El histórico capo mexicano Ismael “El Mayo” Zambada, líder del Cártel de Sinaloa, se declaró culpable este lunes en un tribunal federal de Brooklyn por cargos relacionados con conspiración, extorsión y narcotráfico, que durante décadas permitieron inundar a Estados Unidos con cocaína, heroína y fentanilo.
Zambada, de 75 años, escuchó los cargos ante el juez Brian Cogan —el mismo que condenó a cadena perpetua a Joaquín “El Chapo” Guzmán—, y ahora enfrenta una pena obligatoria de cadena perpetua por su rol al frente de la organización criminal más poderosa de México.
Décadas al frente del Cártel de Sinaloa
Los fiscales estadounidenses señalaron que Zambada fue pieza clave en la operación del cártel durante más de cuatro décadas, dirigiendo junto con “El Chapo” Guzmán una red de tráfico que envió toneladas de drogas hacia territorio estadounidense.

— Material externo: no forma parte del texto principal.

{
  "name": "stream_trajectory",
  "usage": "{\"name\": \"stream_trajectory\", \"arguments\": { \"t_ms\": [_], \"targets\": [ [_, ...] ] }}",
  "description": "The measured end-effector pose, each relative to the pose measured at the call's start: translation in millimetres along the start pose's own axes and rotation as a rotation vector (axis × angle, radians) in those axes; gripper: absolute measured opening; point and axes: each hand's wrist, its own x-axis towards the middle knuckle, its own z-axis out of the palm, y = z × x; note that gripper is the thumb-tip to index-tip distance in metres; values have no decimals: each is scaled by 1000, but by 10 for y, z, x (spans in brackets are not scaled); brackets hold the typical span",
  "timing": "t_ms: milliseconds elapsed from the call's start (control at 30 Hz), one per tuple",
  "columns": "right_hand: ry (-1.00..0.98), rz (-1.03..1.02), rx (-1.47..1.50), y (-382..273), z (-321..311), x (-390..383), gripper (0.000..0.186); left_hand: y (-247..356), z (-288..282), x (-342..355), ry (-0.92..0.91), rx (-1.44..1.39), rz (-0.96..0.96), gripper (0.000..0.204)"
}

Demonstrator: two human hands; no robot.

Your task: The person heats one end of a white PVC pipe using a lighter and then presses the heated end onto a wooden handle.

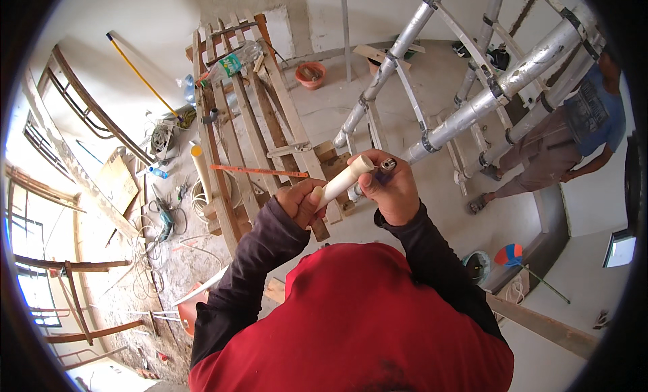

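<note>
Before us, a worker's left hand (297, 204) wraps its fingers (312, 199) round a white pipe (342, 183); beside the pipe's far end, the right hand (395, 191) clasps a metal-tipped object (388, 164).

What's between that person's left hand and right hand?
A white pipe, slanting from the left hand up toward the right hand, as the head view shows.

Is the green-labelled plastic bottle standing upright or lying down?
Lying down: the plastic bottle stretches sideways across the wooden slats.
</note>
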Motion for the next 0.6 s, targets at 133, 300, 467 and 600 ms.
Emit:
{"name": "stream_trajectory", "arguments": {
  "t_ms": [133, 300, 467, 600],
  "targets": [
    [-12, 76, 2, 74, -100, -13, 51, 16, -10, -9, -48, -23, -24, 40],
    [-54, 98, 73, 32, -84, -26, 36, -20, 24, 13, -15, -17, -10, 51],
    [-40, 22, -49, 149, -142, -26, 27, 21, 12, 18, -52, -42, -39, 51],
    [76, 142, 220, 116, -61, -87, 28, -85, 37, 22, 62, -1, 4, 52]
  ]
}}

El Departamento de Justicia detalló que la organización de Zambada fue responsable de extensas operaciones de narcotráfico, incluyendo el comercio ilícito de fentanilo, opioide sintético que ha provocado decenas de miles de muertes por sobredosis en Estados Unidos.
Sin pena de muerte
La declaración de culpabilidad ocurre semanas después de que el Departamento de Justicia de EE.UU. confirmara que no solicitará la pena de muerte para Zambada ni para Rafael Caro Quintero, otro histórico narcotraficante mexicano detenido en 2022.
Audiencia en Brooklyn
Durante la audiencia, Zambada vestía una camiseta azul de prisión sobre una camisa naranja de manga larga y caminaba con una ligera cojera al ingresar a la sala, donde se encontraban agentes de la DEA y otras agencias policiales.
El juez Brian Cogan programará en las próximas semanas la audiencia de sentencia, en la que se confirmará la cadena perpetua que deberá cumplir Zambada en una prisión de máxima seguridad en Estados Unidos.
Con esta declaración, uno de los últimos grandes capos históricos del narcotráfico mexicano enfrenta el final de su carrera criminal, marcando un nuevo capítulo en la lucha contra el Cártel de Sinaloa.